For the first six months of 2012, home prices increased 5.9%, according to the S&P/Case-Shiller 20-City Index. The index tracks 20 metropolitan areas and reports on a two-month delay. The index was among the first to use repeat sales as its methodology—measuring prices of the same homes that have two or more recorded sales. Home sale pairs are accumulated in rolling three-month periods to keep sample sizes large enough.

 

Before Case-Shiller, the most widely watched home-price measure was from the National Association of Realtors (NAR). NAR uses a median sales price for thousands of different types of homes in hundreds of locations that sell in a given period.
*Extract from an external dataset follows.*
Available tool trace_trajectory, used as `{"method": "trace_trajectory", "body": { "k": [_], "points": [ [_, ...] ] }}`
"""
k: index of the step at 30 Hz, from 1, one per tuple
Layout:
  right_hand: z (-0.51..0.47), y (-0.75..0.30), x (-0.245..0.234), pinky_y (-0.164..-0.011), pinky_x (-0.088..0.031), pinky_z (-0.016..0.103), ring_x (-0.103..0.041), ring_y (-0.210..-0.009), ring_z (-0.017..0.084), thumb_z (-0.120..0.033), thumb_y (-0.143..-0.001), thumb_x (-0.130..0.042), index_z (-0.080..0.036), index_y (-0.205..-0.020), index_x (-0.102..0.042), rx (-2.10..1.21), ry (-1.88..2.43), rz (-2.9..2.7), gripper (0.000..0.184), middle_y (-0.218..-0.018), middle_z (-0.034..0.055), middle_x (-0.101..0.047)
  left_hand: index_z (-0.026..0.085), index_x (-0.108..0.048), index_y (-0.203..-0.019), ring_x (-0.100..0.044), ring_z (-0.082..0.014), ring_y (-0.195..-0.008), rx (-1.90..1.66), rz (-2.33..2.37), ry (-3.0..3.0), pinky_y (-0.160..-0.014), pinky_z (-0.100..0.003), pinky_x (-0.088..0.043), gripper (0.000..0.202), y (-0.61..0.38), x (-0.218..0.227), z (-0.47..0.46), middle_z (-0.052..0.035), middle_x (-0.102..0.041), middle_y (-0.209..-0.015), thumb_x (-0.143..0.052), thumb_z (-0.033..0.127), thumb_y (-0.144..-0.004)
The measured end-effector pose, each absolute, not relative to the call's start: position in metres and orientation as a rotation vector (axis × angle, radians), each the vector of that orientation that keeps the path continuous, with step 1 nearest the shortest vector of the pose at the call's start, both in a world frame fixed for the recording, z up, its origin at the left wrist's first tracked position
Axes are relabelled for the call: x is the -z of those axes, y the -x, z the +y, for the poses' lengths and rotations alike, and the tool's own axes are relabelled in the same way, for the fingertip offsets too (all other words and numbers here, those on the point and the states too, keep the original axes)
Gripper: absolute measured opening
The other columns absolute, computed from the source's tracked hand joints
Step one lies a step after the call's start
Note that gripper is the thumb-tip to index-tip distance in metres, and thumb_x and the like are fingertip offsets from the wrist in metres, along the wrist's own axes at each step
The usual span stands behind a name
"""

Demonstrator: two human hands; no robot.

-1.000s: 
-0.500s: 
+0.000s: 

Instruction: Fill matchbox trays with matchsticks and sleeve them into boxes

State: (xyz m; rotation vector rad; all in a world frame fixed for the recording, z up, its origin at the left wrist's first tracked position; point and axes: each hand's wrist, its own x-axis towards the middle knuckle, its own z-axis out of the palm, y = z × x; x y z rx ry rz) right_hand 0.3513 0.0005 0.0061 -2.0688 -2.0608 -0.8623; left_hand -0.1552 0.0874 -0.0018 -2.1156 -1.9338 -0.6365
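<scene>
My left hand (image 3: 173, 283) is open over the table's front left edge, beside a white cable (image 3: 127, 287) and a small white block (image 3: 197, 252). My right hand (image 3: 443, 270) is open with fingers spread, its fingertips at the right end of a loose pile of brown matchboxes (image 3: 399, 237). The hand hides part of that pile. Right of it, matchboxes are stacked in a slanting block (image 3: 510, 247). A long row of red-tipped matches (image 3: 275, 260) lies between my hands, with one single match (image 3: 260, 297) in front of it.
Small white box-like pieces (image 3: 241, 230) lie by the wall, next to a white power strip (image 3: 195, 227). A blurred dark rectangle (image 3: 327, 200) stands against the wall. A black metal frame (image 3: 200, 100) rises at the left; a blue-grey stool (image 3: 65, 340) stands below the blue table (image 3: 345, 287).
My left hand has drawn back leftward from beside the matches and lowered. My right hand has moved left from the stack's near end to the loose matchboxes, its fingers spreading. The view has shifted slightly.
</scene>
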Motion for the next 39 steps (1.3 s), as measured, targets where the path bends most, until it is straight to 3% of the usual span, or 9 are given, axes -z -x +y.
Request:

Median prices can be skewed when there is a shift in the “mix” of what is selling: the number can turn higher in months where more expensive homes are sold, revealing little about the direction of prices.

 

CoreLogic Inc. and the Federal Housing Finance Agency (FHFA) also use repeat-sales measures. CoreLogic covers transactions in ~ 80% of the country, a wider scope than Case-Shiller’s. The FHFA index is based on the sales of homes which Fannie Mae and Freddie Mac guarantee or purchase the loan. As a result, it does not track more expensive homes. The FHFA index is unit-weighted, meaning all sales count equally. Case-Shiller is value-weighted, giving greater emphasis to more expensive properties; high-cost markets such as New York and Los Angeles have an outsize effect.

 

The FHFA index shows prices rose 34% from 2003 to 2007; prices are now ~ 16% below their peak. Case-Shiller shows a 52% gain from 2003 until peaking in mid-2006; prices are still ~30% of their peak (as of September 2012).